▸ **EXERCISE DETAILS**
Please copy out every line in the records below that includes the word "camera".

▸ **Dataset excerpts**
>>>

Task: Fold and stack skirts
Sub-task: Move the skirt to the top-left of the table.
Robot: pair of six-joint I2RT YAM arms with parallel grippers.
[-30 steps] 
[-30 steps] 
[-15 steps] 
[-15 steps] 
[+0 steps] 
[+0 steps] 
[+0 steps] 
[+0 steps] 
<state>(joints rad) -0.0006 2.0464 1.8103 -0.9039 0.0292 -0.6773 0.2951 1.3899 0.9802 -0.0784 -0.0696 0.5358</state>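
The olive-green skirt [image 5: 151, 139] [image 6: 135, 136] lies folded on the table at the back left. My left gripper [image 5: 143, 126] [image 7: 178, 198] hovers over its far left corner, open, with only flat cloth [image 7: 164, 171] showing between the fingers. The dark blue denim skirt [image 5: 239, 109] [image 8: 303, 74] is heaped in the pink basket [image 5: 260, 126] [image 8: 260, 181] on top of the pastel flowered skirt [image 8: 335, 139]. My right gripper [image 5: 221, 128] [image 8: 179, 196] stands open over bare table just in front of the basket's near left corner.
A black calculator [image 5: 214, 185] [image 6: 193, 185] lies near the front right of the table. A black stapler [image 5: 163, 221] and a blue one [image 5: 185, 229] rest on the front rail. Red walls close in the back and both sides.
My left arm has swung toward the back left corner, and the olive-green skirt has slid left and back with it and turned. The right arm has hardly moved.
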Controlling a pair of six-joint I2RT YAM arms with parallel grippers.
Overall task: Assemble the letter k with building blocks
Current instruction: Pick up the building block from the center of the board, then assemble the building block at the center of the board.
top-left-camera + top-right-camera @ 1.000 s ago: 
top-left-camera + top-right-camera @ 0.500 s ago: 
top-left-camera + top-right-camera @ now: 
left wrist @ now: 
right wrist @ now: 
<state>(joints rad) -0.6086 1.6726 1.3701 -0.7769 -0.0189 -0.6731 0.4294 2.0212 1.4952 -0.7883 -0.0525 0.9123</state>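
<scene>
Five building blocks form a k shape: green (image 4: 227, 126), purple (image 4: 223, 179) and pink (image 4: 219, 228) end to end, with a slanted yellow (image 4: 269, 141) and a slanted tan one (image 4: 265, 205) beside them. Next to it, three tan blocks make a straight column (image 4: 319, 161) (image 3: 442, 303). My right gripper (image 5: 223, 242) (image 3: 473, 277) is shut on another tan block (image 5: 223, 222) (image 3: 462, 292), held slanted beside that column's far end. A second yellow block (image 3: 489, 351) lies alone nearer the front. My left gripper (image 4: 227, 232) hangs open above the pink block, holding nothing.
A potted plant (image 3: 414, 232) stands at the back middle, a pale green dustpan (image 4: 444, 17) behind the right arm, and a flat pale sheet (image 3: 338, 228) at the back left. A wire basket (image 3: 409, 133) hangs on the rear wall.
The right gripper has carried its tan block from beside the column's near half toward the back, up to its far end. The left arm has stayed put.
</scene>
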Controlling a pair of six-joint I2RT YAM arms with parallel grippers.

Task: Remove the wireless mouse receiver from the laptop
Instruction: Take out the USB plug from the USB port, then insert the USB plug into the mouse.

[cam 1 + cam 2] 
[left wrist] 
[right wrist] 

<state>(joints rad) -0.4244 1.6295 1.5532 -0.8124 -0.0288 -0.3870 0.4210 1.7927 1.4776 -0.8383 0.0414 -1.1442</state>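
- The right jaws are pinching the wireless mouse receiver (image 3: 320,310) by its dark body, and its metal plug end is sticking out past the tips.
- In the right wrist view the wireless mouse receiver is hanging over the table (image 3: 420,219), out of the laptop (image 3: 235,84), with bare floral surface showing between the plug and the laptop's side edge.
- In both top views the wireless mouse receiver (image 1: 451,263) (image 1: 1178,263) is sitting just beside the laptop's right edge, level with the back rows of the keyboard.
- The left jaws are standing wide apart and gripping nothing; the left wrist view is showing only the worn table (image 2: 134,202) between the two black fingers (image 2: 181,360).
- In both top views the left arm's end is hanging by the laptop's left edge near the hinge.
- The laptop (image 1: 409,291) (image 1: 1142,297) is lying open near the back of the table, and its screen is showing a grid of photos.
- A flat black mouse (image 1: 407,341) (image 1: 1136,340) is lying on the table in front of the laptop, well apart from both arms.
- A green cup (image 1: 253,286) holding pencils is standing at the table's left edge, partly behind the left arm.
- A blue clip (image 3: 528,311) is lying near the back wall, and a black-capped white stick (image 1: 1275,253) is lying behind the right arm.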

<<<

▸ **TASK RESPONSE**
top-left-camera + top-right-camera @ 1.000 s ago: 
top-left-camera + top-right-camera @ 0.500 s ago: 
top-left-camera + top-right-camera @ now: 

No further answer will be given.